A complete and systematic phonics education ensures that kids become competent at both reading and spelling. A great teacher will also teach some history of Britain so they can understand how English became a layered language with multiple roots.
Is 1930 right? I thought whole word became a fad circa 1980.
Once when our class was reading the list of the week’s spelling words, I read ahead to myself and saw a word that I HOPED I wouldn’t get.
Thank goodness someone else was chosen to read the word “fort” aloud to the class because, had I been chosen, I would have said “fart”.
I could never have lived it down.
Phonics is essential, but not sufficient, because of the many parents and contributors to the English language. Our rich vocabulary comes at the expense of consistency, so some look-say is inevitable.
Think of the many simple words that are NOT spelled phonetically:
This doesn’t include the MANY alternate phonetic pronunciations in some of our common words.
It is well worth the extra memorization, and I would not want to go to sterilizing efforts like some of the Scandinavian countries have to standardize the phonics and pronunciations. We speak, read and write in English. It has the world’s richest vocabulary, because its speakers shamelessly borrow from other countries, perhaps largely due to the centrality of international commerce and colonization during the formation of the modern language.
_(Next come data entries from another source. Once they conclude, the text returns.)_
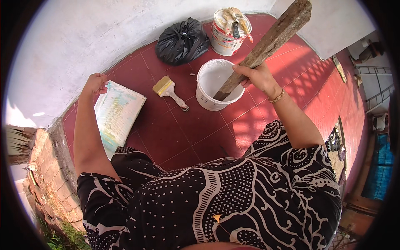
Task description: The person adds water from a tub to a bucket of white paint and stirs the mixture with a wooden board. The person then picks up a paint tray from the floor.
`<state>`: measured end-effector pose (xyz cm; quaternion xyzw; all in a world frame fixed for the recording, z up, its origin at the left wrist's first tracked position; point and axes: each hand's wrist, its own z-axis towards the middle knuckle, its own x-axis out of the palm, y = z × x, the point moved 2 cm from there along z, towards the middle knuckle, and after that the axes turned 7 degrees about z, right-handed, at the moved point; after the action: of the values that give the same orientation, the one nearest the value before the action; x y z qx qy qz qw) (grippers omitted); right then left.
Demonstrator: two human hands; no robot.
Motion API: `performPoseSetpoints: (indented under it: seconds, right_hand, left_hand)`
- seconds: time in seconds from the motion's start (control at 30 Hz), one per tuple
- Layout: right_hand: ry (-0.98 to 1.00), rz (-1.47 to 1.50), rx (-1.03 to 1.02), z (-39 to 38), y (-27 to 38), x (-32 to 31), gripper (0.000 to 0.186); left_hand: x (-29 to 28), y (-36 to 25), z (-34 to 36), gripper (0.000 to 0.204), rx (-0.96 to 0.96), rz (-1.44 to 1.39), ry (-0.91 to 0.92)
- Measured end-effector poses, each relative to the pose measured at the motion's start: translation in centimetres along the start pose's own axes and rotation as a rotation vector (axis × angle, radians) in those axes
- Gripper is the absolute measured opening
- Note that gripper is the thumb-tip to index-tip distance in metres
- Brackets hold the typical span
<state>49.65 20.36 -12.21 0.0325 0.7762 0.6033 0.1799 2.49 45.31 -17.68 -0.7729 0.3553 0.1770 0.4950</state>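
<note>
My right hand [262,79] grips a long, rough wooden plank [271,37], thumb across its face. The plank slants down to the left, and its lower end is inside a white plastic bucket [208,93] on the floor. The bucket's inner wall is coated white. My left hand [96,84] is closed, with fingers curled at the far corner of a flat white rectangular thing [116,112] stained blue-green and yellow. Whether the fingers pinch that corner is hidden. Between this thing and the bucket lies a wide paintbrush [168,91], its handle smeared white.
Behind the bucket stand a knotted black plastic bag [182,41] and a paint pail [225,43] with used brushes [236,21] on top. White walls [104,33] bound the red tiled floor [166,141]. A low brick edge [52,175] runs at the left.
</note>
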Motion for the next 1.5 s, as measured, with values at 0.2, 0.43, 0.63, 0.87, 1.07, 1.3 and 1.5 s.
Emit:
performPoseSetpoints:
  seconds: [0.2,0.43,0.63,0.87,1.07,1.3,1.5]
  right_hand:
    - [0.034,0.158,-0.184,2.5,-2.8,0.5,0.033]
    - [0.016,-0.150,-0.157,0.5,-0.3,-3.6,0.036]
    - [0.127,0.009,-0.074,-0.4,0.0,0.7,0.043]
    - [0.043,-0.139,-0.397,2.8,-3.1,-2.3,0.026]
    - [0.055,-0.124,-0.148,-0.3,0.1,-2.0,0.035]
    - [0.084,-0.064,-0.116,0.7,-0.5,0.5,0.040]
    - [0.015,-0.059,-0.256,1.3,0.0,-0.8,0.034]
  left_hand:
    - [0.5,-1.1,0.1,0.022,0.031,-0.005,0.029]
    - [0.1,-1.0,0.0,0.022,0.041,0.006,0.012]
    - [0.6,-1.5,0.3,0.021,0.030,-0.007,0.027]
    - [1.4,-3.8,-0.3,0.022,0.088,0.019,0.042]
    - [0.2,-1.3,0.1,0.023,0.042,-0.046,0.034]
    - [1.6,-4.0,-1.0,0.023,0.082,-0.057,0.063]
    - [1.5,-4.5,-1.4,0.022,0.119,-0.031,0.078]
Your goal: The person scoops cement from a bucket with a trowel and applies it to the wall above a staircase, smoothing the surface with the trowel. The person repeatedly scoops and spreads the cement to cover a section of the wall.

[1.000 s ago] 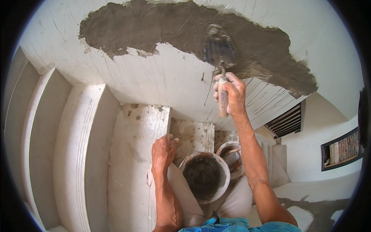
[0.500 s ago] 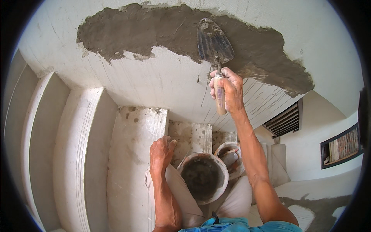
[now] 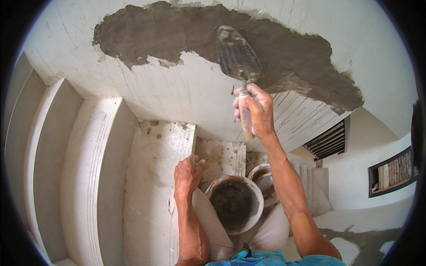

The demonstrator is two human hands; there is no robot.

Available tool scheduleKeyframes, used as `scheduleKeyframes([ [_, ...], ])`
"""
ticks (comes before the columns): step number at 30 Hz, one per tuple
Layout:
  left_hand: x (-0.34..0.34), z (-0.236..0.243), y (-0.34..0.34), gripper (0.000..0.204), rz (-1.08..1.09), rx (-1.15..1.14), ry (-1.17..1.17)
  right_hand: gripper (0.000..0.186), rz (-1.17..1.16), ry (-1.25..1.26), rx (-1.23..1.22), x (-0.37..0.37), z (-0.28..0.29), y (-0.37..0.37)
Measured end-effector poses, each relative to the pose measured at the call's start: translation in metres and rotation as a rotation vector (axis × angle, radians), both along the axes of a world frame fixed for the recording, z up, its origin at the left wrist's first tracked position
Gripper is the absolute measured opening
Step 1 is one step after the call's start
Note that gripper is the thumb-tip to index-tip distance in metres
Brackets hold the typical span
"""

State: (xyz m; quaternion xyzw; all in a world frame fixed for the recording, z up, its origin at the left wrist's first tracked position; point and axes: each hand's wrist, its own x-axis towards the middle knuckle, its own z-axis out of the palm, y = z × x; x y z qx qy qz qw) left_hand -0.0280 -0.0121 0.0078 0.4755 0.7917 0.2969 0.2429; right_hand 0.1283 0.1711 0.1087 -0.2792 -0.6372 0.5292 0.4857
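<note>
My right hand (image 3: 258, 108) is wrapped round the wooden handle of a trowel (image 3: 239, 55), its blade pointing up and slightly left. The blade lies in front of the lower edge of a wet grey mortar patch (image 3: 177, 31) on the white wall; whether it touches the wall I cannot tell. Over my left knee rests my left hand (image 3: 188, 175), its fingers curled in a loose fist with nothing visible in them. Between my knees stands a round bucket (image 3: 258, 213) with dark grey mortar (image 3: 233, 201) inside.
A second, smaller bucket (image 3: 254, 170) stands just behind the first, partly hidden by my right arm. Pale stair steps (image 3: 88, 168) rise at the left. A slatted opening (image 3: 330, 139) and a dark-framed window (image 3: 390, 173) are at the right. Splashes spot the step (image 3: 159, 137) ahead.
My right hand and the trowel have moved a little left and down, and the blade has tilted further left. My left hand has stayed nearly in place.
</note>
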Motion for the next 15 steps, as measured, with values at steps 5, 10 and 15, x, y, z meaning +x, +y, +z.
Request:
scheduleKeyframes([
  [5, 0.000, 0.003, 0.001, 0.035, 0.016, -0.002, -0.028, 0.024, -0.005, -0.018, -0.013, -0.015, 0.010, 0.012],
  [10, -0.001, -0.001, -0.002, 0.035, 0.026, 0.021, -0.029, 0.029, -0.046, 0.082, -0.101, 0.013, -0.003, 0.006],
  [15, 0.002, 0.007, 0.001, 0.034, 0.009, -0.043, -0.032, 0.030, -0.092, 0.092, -0.074, 0.018, -0.011, -0.006],
])
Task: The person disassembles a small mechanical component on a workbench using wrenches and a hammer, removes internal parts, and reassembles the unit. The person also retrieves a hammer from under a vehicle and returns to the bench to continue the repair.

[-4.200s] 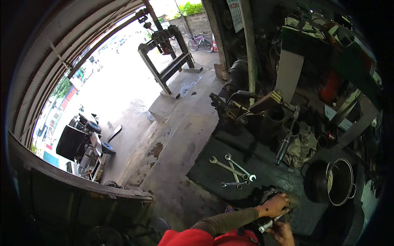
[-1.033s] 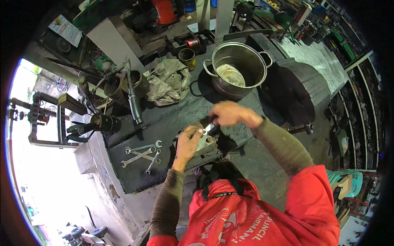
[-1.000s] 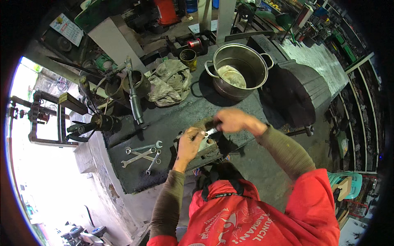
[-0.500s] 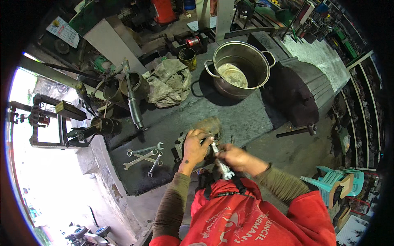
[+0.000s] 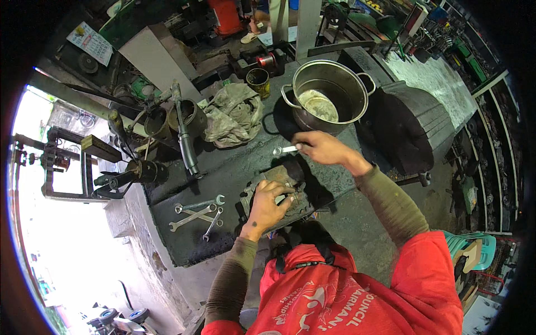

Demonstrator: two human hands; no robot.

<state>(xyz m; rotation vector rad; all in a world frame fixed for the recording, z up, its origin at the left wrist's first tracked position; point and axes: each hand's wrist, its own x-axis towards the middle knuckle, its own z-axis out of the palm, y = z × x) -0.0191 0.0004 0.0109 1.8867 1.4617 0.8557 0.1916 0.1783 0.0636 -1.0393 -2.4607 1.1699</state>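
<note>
Hands apart: left laid on a metal block, right grasping a wrench

Both hands reach over the desk [image 5: 223, 170], whose dark, stained top fills the middle of the view. At its far side stands the biggest thing near them, a round metal pot [image 5: 343, 89], upright and uncovered, with a loop handle on each side and a pale patch at its bottom. Nearer the person, close to the near edge, sits the grimy metal block [image 5: 301, 201]. The left hand [image 5: 269, 204] rests over its left part with fingers bent and spread; whether it grips anything underneath cannot be told.

Left of the pot lies a crumpled, dirty grey cloth [image 5: 233, 114], and left of that a long tool [image 5: 187, 148] slants past some dark cylinders, its thick end toward the person. Between cloth and pot stands a small yellowish can [image 5: 258, 84], stained dark.

Lower left, well clear of the block, a cluster of wrenches [image 5: 196, 214] lies flat on the desk, some crossing one another. Smallest to show is the bright wrench [image 5: 287, 149] clasped in the right hand [image 5: 322, 149], its ring end pointing left, between pot and block and touching neither.
</note>
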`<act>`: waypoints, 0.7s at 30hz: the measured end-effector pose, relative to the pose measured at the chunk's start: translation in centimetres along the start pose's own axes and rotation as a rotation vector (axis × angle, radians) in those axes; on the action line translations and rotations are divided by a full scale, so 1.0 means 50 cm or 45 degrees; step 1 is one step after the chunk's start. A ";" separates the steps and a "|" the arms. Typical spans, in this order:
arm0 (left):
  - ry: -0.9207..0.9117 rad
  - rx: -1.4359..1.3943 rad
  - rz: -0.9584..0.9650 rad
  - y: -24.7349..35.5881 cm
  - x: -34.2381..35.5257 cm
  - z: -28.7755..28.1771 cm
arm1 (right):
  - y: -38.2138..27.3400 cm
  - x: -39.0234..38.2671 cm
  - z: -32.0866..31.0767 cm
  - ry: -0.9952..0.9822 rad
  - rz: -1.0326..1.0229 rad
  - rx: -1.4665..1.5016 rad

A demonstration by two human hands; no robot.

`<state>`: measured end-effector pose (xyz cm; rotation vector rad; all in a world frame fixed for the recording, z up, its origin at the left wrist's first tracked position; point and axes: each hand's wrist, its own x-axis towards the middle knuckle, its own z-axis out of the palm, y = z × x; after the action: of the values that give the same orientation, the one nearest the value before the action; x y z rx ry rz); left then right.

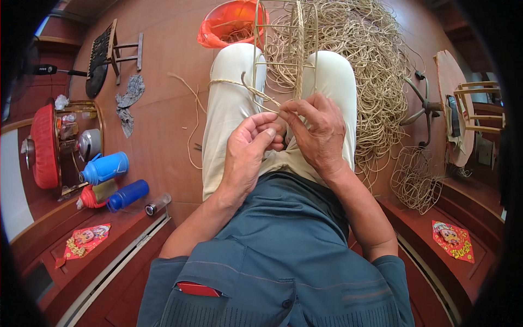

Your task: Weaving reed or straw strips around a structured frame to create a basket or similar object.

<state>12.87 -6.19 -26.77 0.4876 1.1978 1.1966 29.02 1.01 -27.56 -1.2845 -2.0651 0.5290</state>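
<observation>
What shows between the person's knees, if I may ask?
The head view shows a thin-rod frame with a cord-wrapped bar, its sides overlapping both knees.

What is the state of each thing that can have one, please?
Left hand: fingers curled, grip unclear
Right hand: fingers pinching cord strand
Cord strand: held, crossing left knee
Wire frame: one bar wrapped, several bare
Orange plastic bag: open, fibrous scraps inside
Cord heap: loose, tangled
Grey cloth: crumpled
Shirt pocket: gaping
</observation>
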 end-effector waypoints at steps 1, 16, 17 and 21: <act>0.025 -0.107 -0.041 -0.008 0.002 0.001 | 0.001 -0.001 -0.001 -0.011 -0.009 -0.012; -0.082 0.083 -0.060 -0.051 0.025 0.013 | 0.010 0.003 -0.033 -0.228 -0.033 0.031; -0.052 0.132 -0.124 -0.050 0.020 0.011 | 0.010 0.003 -0.033 -0.252 0.002 0.033; -0.032 0.039 -0.084 -0.032 -0.014 -0.007 | 0.010 -0.001 -0.033 -0.252 -0.006 0.045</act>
<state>13.35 -7.47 -27.91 0.4811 1.2034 1.1142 30.51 1.20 -26.73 -1.2500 -2.2081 0.7123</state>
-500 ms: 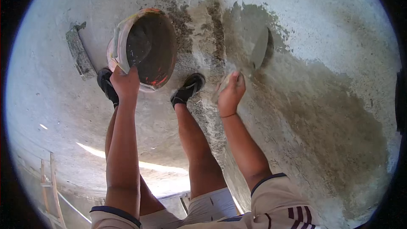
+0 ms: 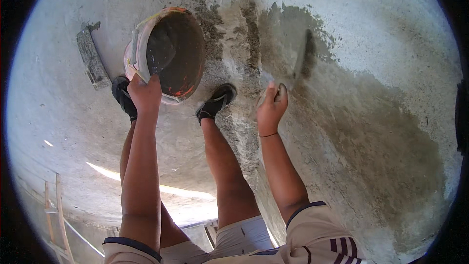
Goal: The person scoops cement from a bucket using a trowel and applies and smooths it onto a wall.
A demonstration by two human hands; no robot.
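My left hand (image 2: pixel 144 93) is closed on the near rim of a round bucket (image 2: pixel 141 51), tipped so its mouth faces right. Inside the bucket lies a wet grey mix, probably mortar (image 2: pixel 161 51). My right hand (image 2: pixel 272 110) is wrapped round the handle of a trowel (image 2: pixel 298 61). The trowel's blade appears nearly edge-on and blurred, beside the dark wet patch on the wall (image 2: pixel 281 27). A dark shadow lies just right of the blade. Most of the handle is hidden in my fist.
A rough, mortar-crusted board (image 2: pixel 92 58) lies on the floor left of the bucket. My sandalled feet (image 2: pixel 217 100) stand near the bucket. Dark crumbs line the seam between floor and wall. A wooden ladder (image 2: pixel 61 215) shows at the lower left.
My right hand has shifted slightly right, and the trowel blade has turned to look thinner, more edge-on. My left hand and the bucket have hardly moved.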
It doesn’t hurt that England venerates her language and created the OED, which the French sneeringly call a museum. The French meant it as an insult, the English do not take it as one.
May I suggest that your phonics education is incomplete as most of the words you list are in fact phonetic. I recommend Spalding method. (spalding.org)
For all those ‘ough’ words, I would teach children that this is the ough phonogram and it has six sounds o, oo uff, off, aw, ow. While pronouncing the sounds I would mimic being struck once for each sound. Little boys quite eat this up and immediately learn to recognize and mimic this fun ninja combination. The sounds are in order of most frequent use and we would have a lesson on those formerly problematic words that are now fun and easy to remember ninja words.
Bizarre. Never heard of this.
Turning English into a Hanja-like written language is just going to fail.